What you need to do: Using the data beneath this instruction, retype only the lines from the one that contains "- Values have" down to the one that contains "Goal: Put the", both included, exactly as they appear.

Supplied information:
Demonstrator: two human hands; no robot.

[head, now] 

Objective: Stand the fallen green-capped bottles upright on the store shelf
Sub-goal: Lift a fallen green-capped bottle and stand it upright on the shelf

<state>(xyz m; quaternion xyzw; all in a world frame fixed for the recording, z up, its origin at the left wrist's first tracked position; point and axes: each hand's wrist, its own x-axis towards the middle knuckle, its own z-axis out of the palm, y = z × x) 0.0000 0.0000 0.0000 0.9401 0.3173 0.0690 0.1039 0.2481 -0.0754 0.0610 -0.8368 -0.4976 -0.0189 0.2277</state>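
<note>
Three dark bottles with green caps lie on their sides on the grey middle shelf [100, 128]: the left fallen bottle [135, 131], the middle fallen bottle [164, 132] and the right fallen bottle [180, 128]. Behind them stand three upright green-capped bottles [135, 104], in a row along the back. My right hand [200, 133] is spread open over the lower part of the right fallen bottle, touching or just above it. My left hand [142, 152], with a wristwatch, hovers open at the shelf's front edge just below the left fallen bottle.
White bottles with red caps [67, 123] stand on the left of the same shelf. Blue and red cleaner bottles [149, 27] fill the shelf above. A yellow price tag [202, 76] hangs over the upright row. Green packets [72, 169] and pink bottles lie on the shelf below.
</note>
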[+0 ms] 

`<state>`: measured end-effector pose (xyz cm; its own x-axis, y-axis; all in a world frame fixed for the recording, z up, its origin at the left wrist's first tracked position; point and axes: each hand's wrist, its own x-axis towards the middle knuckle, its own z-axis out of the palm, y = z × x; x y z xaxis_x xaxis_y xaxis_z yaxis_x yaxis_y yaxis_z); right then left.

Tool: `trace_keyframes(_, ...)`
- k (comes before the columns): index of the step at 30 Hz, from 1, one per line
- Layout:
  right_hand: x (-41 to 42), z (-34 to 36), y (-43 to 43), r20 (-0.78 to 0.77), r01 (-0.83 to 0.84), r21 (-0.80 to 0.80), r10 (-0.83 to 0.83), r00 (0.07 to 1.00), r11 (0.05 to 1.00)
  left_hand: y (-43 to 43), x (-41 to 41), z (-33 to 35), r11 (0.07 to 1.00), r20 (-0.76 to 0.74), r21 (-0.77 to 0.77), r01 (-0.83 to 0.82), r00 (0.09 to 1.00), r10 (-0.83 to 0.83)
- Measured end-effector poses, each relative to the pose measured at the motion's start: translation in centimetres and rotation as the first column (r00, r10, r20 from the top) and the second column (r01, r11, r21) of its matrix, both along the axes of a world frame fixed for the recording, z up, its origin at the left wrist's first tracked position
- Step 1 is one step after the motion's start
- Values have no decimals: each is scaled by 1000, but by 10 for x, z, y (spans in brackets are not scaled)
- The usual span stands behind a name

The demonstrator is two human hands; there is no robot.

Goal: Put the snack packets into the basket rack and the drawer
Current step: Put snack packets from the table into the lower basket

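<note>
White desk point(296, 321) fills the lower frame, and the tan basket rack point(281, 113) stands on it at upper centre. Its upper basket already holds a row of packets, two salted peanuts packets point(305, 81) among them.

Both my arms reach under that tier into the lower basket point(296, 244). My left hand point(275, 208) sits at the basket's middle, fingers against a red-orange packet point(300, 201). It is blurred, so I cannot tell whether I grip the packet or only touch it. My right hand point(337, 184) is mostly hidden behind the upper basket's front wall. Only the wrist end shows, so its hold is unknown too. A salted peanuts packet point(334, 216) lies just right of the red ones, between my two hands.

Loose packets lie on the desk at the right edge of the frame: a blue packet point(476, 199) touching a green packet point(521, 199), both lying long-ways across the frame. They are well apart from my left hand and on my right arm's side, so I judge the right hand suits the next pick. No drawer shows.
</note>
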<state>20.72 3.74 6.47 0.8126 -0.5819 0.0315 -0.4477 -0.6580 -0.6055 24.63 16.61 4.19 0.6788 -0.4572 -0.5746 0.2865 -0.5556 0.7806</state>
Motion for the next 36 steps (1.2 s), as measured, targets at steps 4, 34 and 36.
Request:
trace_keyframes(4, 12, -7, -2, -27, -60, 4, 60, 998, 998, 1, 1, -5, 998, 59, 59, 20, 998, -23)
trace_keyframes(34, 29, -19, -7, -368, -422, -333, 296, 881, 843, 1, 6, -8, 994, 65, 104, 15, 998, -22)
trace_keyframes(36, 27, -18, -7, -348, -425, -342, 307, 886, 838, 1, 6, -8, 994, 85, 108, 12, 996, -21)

Response for this exercise:
- Values have no decimals: each is scaled by 1000, but by 10 for x, z, y (spans in brackets are not scaled)
- The usual span stands behind a name

The demonstrator is two human hands; there is no robot.

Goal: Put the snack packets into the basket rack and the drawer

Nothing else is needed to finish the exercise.